И вот он сидит и напряженно слушает, как его сестра попала в кабалу к дурному человеку, и порой ему чудится, что она описывает его собственную голгофу! Когда же Эва крикнула со страстью:

— Что я могла поделать, Малыш? Ведь я была бессильна, мне даже часто казалось, что самое страшное, что он надо мной вытворяет, больше всего меня и радует — где-то там внутри! Но тебе этого не понять!.. — Гейнц кивнул и сказал:

— Напрасно ты так думаешь, Эва, я это очень понимаю. И когда внутри у тебя всякий раз что-то обрывается, ты говоришь себе: тем лучше! Да пропади все пропадом, и чем скорее, тем лучше!

— Да, верно! — воскликнула Эва и с увлеченьем продолжала рассказывать. Когда же она кончила свою исповедь и начала клясть себя, и Эйгена, и весь мир, и отца, и господа бога, Гейнц стал раздумывать, чем помочь сестре, и в какой мере на нее можно в этом рассчитывать, и в какой мере на нее еще можно положиться…

Насчет отъезда, бегства и думать нечего. Ни у нее, ни у него, ни у родителей денег нет — вот первое, что пришлось ей сказать. Да и какое может быть бегство: ведь даже считая Эйгена мертвым, Эва не знала покоя, искала смерти и пила, чтоб забыться. Нет, прежде всего надо выяснить, как обстоит дело с этим выстрелом в подвале…

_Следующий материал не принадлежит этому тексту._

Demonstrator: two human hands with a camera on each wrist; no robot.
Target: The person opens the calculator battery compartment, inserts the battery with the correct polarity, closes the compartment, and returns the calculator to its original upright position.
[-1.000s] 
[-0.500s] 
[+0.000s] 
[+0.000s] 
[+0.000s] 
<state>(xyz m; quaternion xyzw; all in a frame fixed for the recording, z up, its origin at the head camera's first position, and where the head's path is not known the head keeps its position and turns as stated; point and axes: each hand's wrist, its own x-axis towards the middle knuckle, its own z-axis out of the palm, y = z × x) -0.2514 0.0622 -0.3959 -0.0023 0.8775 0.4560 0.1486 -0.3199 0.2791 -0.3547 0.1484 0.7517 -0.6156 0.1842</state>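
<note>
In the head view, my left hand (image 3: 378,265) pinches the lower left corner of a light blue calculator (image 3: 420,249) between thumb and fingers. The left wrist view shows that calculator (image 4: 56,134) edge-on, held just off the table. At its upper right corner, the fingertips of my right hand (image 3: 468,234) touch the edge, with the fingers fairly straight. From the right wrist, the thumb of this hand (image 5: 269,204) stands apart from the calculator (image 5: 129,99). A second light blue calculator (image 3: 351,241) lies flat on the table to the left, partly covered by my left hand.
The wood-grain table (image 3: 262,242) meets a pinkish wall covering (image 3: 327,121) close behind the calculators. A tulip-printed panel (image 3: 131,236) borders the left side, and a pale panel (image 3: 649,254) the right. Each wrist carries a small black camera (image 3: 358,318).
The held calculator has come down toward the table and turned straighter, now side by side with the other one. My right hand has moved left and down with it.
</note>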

— Если б ты его и правда застрелила, Эва, полиция давно б тебя выследила, можешь не сомневаться!

Но лучше бы Гейнц этого не говорил: страх перед Эйгеном сменился у Эвы страхом перед полицией, перед судом, перед тюрьмой, и первым ее порывом было бежать! Если нельзя уехать из Берлина, она, по крайней мере, переедет в другой район. Она знает десяток квартир, где можно жить без прописки!

Гейнца крайне удивило, что Эва так боится полиции и суда, точно она все еще бюргерская дочка прежних времен. А он-то рассчитывал уговорить ее добровольно явиться в полицию, уплатить по давно просроченному счету, но зато уж навсегда избавиться от угроз этого Баста…

Сейчас об этом нечего было и помышлять. Эва соскочила с кровати и начала лихорадочно натягивать башмаки. Она сию же минуту переедет! А вдруг полиция ее уже разыскивает?

И Гейнцу пришлось в первую очередь сделать для сестры нечто, с его точки зрения, совсем не сообразное: начался скоропалительный переезд на такси — с лихорадочной упаковкой вещей, с прозрачными намеками на ушко другим девицам, с пропущенными на ходу рюмочками, с таинственными расспросами хозяйки насчет других хозяек — переезд, который не мог бы надолго запутать даже придурковатого полицейского.

И Гейнц все это наблюдал, он хотел помочь Эве хотя бы с укладкой вещей. Девицы смотрели на него — кто вызывающе, кто с бесцеремонным любопытством. Не стесняясь присутствием юноши, они развязно рассуждали о нем с его сестрой и приходили к заключению, что он еще очень молод. Гейнц и сам так думал, он со всех ног бросился к прачке и ценой немалых усилий добился, чтобы она выдала ему белье в том виде, как есть, — совершенно мокрым.